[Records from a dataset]
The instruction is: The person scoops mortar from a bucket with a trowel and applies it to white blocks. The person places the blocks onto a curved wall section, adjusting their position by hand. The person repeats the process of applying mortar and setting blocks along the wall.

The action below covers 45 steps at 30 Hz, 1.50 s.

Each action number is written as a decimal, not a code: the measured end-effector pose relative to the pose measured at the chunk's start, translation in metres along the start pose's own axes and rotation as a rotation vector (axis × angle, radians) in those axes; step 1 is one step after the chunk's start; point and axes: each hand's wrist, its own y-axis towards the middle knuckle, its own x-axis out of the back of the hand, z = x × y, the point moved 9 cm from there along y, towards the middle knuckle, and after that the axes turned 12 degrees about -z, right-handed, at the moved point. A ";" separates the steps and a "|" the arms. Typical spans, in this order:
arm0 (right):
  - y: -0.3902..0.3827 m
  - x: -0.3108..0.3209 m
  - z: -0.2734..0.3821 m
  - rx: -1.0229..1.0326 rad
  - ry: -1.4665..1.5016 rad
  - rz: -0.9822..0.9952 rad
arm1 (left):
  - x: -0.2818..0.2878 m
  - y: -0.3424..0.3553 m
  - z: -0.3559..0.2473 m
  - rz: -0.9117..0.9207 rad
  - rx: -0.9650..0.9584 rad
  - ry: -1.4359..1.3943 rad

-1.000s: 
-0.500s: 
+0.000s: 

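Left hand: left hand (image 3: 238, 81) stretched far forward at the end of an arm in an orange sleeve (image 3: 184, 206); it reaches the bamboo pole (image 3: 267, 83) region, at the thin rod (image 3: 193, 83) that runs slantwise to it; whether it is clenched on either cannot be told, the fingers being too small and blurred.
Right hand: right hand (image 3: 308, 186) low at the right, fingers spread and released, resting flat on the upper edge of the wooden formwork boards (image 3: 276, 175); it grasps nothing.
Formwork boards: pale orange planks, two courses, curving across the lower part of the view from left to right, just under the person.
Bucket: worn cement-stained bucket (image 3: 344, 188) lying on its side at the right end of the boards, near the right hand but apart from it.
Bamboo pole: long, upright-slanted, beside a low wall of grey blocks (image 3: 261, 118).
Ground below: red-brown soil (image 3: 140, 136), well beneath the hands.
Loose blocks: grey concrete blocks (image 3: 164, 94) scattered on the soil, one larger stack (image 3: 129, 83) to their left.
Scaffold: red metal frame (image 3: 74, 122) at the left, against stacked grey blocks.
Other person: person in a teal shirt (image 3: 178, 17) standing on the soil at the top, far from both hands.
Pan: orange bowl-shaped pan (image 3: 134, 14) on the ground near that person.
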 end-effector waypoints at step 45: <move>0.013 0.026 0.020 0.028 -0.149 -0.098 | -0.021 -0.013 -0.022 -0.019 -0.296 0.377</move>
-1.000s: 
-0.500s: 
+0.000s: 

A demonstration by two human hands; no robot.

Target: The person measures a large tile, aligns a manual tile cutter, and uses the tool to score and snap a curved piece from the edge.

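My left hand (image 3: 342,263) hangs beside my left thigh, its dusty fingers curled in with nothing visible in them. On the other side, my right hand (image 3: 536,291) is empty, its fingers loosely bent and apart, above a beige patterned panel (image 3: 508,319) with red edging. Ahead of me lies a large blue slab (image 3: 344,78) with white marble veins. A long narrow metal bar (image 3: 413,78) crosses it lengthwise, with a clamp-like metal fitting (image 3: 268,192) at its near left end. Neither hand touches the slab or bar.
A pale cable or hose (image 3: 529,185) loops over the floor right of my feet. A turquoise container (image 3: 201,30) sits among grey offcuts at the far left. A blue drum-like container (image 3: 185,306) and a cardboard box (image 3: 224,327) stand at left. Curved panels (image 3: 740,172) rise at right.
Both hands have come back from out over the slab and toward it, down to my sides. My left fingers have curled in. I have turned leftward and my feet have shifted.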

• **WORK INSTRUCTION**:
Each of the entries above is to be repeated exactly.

• **RESPONSE TO THE EXERCISE**:
The instruction is: The person scoops mortar from a bucket with a trowel and applies it to white blocks. The person places the blocks onto a curved wall section, adjusting their position by hand. The person repeats the process of applying mortar and setting blocks along the wall.

The action below covers 45 steps at 30 Hz, 1.50 s.

Each action number is written as a decimal, not a code: the measured end-effector pose relative to the pose measured at the chunk's start, translation in metres along the start pose's own axes and rotation as a rotation vector (axis × angle, radians) in those axes; step 1 is one step after the chunk's start; point and axes: each hand's wrist, its own y-axis towards the middle knuckle, its own x-axis out of the back of the hand, z = x × y, the point moved 9 cm from there along y, towards the middle knuckle, and after that the axes turned 12 degrees about -z, right-handed, at the moved point. A ";" separates the steps and a "|" the arms. Typical spans, in this order:
arm0 (right):
  - y: -0.3902..0.3827 m
  - x: -0.3108..0.3209 m
  - z: -0.2734..0.3821 m
  - rx: -1.0229..1.0326 rad
  - ry: -1.4665..1.5016 rad
  - rz: -0.9822..0.9952 rad
arm1 (left):
  - x: -0.2818..0.2878 m
  - y: -0.3424..0.3553 m
  - z: -0.3559..0.2473 m
  - rz: -0.9117..0.9207 rad
  - rx: -0.9650..0.9584 rad
  - ry: -1.4359..1.3943 rad

-1.000s: 
-0.500s: 
+0.000s: 

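Left hand: left hand (image 3: 238, 81) stretched far forward at the end of an arm in an orange sleeve (image 3: 184, 206); it reaches the bamboo pole (image 3: 267, 83) region, at the thin rod (image 3: 193, 83) that runs slantwise to it; whether it is clenched on either cannot be told, the fingers being too small and blurred.
Right hand: right hand (image 3: 308, 186) low at the right, fingers spread and released, resting flat on the upper edge of the wooden formwork boards (image 3: 276, 175); it grasps nothing.
Formwork boards: pale orange planks, two courses, curving across the lower part of the view from left to right, just under the person.
Bucket: worn cement-stained bucket (image 3: 344, 188) lying on its side at the right end of the boards, near the right hand but apart from it.
Bamboo pole: long, upright-slanted, beside a low wall of grey blocks (image 3: 261, 118).
Ground below: red-brown soil (image 3: 140, 136), well beneath the hands.
Loose blocks: grey concrete blocks (image 3: 164, 94) scattered on the soil, one larger stack (image 3: 129, 83) to their left.
Scaffold: red metal frame (image 3: 74, 122) at the left, against stacked grey blocks.
Other person: person in a teal shirt (image 3: 178, 17) standing on the soil at the top, far from both hands.
Pan: orange bowl-shaped pan (image 3: 134, 14) on the ground near that person.
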 end-effector waypoints at step 45: <move>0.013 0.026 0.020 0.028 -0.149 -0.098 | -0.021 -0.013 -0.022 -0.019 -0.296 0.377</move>
-1.000s: 
-0.500s: 
+0.000s: 

A demonstration by two human hands; no robot.

Target: The person measures a large tile, aligns a manual tile cutter, and uses the tool to score and snap a curved piece from the edge.

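My left hand (image 3: 342,263) hangs beside my left thigh, its dusty fingers curled in with nothing visible in them. On the other side, my right hand (image 3: 536,291) is empty, its fingers loosely bent and apart, above a beige patterned panel (image 3: 508,319) with red edging. Ahead of me lies a large blue slab (image 3: 344,78) with white marble veins. A long narrow metal bar (image 3: 413,78) crosses it lengthwise, with a clamp-like metal fitting (image 3: 268,192) at its near left end. Neither hand touches the slab or bar.
A pale cable or hose (image 3: 529,185) loops over the floor right of my feet. A turquoise container (image 3: 201,30) sits among grey offcuts at the far left. A blue drum-like container (image 3: 185,306) and a cardboard box (image 3: 224,327) stand at left. Curved panels (image 3: 740,172) rise at right.
Both hands have come back from out over the slab and toward it, down to my sides. My left fingers have curled in. I have turned leftward and my feet have shifted.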

This exercise has now been finished.